## What you should do
After locating the line that contains "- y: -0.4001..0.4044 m" in the data below, set down exactly that line and each one after it through the line that contains "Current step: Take", and nothing more.

(Data items)

☆ ☆ ☆ ☆

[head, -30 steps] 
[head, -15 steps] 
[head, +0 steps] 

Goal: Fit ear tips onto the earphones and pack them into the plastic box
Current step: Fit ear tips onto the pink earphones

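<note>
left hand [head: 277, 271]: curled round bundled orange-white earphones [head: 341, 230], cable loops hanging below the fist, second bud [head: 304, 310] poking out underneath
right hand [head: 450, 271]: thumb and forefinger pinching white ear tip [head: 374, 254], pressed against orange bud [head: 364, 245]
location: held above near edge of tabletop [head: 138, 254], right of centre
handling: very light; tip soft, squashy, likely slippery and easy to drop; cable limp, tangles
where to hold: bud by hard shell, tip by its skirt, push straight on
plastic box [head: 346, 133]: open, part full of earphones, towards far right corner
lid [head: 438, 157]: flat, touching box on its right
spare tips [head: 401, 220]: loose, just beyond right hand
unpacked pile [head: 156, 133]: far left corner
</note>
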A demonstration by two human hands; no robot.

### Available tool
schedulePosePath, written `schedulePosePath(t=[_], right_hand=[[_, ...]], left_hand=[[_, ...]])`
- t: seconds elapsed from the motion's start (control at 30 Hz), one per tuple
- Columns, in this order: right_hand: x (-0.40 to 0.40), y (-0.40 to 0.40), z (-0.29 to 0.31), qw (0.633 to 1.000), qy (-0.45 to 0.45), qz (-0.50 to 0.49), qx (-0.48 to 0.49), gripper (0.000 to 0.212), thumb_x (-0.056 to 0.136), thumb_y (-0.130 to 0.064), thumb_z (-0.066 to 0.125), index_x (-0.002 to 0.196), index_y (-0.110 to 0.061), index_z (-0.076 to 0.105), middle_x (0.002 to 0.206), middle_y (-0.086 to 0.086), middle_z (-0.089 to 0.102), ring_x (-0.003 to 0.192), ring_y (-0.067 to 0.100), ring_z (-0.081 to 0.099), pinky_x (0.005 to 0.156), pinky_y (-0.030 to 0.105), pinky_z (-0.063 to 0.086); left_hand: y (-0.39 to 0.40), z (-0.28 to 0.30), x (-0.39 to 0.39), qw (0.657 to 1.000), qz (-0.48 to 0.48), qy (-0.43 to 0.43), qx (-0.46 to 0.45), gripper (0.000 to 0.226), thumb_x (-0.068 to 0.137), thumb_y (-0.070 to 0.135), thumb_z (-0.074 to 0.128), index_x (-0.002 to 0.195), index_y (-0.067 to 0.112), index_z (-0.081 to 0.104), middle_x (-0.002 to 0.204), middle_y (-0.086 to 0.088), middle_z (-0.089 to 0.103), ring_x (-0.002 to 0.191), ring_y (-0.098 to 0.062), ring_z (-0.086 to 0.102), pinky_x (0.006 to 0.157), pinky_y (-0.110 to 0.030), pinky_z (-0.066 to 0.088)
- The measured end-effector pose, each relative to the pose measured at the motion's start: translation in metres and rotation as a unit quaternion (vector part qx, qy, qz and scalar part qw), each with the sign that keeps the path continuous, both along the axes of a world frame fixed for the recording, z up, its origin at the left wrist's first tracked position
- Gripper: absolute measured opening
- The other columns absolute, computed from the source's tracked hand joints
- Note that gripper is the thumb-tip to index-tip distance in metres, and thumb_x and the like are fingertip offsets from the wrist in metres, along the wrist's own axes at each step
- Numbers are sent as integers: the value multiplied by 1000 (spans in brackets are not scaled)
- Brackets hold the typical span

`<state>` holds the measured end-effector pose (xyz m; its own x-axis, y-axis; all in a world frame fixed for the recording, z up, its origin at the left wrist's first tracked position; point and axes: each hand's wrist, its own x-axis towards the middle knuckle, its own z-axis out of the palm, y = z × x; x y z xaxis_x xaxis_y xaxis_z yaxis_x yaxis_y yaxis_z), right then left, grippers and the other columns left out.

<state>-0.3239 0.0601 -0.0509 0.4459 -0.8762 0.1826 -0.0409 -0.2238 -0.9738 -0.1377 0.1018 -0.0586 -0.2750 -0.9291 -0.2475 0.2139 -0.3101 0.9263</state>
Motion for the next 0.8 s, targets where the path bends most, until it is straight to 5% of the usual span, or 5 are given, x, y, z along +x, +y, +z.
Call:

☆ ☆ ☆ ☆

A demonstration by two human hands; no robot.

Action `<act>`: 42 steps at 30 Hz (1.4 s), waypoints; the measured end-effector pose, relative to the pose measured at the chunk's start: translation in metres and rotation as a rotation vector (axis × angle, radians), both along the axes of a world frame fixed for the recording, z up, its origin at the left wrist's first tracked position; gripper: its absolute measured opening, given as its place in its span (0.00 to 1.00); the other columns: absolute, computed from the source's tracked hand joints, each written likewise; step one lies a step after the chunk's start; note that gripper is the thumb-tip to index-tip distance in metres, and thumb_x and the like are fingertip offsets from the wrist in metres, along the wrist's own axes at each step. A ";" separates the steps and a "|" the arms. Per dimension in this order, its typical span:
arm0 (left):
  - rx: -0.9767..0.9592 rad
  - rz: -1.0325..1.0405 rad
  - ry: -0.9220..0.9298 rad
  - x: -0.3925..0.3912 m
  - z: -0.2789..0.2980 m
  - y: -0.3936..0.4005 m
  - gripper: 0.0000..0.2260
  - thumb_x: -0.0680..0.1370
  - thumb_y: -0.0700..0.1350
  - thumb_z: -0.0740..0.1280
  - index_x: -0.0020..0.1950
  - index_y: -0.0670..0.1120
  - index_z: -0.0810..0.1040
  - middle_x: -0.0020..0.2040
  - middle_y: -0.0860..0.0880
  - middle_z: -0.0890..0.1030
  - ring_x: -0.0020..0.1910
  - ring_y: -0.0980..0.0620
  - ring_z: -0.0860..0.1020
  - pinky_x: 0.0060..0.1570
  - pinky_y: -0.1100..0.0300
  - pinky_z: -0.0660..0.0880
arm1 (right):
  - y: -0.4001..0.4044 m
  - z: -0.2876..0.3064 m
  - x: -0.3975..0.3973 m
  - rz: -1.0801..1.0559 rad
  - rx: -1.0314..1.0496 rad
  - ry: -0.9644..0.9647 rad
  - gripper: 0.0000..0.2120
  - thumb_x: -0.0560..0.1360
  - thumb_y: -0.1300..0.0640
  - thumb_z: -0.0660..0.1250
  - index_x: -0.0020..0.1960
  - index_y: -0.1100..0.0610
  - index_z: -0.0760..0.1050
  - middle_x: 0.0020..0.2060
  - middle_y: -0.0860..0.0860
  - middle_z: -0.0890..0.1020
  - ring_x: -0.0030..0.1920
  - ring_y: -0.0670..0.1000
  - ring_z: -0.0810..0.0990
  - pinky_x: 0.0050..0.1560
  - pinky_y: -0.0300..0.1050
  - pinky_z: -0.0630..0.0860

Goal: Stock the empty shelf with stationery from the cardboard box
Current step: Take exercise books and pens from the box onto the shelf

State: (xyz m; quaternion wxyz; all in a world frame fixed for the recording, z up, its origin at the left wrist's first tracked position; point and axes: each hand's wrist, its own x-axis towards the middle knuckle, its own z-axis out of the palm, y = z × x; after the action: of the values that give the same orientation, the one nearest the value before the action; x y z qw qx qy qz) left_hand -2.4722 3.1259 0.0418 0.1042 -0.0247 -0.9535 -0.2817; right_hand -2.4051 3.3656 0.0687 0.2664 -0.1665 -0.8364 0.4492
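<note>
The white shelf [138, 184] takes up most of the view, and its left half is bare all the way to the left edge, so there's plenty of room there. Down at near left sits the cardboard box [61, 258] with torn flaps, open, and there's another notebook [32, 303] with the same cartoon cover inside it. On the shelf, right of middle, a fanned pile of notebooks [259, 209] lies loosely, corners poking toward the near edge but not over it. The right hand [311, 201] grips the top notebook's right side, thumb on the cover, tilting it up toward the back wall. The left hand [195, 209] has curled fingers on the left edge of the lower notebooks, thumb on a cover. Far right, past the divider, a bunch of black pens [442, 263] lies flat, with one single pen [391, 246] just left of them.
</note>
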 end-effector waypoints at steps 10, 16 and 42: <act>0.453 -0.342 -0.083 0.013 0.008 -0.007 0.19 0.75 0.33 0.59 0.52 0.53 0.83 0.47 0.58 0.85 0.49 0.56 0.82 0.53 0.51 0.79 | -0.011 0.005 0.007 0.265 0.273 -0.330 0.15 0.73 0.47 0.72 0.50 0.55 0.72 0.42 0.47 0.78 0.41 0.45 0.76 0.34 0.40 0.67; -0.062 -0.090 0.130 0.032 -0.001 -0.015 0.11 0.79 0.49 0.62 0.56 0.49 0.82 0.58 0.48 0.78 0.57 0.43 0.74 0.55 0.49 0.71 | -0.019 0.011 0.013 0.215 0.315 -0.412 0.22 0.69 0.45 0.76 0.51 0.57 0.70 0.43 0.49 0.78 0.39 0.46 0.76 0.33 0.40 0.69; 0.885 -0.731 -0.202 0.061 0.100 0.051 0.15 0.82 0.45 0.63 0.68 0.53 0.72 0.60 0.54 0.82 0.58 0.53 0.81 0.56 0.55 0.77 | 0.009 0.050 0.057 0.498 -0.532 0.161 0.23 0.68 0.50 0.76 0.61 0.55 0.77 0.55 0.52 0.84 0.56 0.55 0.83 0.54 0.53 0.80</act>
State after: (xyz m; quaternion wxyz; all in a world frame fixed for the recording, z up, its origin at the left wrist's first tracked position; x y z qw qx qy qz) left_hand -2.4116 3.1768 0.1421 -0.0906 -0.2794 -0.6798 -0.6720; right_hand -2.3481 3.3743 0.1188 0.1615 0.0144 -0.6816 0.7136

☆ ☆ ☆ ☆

## Response area
  - y: -0.4001..0.4044 m
  - z: -0.2876..0.3064 m
  - x: -0.3975..0.3973 m
  - rz: -1.0801..1.0559 rad
  - rx: -1.0314..1.0496 rad
  - ry: -0.9644..0.9647 rad
  - gripper: 0.0000..0.2120
  - thumb_x: -0.0560..0.1360
  - thumb_y: -0.1300..0.0640
  - thumb_z: -0.0660..0.1250
  - index_x: -0.0020..0.1960
  - index_y: -0.1100..0.0610
  - index_z: -0.0760..0.1050
  - middle_x: 0.0020..0.2060
  - middle_y: -0.0860..0.0860
  - middle_z: -0.0890..0.1020
  - ring_x: -0.0030..0.1920
  - ring_y: -0.0670..0.1000
  - ring_z: -0.0810..0.0990
  - pinky_x: 0.0050..0.1560
  - pinky_y: -0.0300..0.1050
  - pinky_z: -0.0630..0.0860

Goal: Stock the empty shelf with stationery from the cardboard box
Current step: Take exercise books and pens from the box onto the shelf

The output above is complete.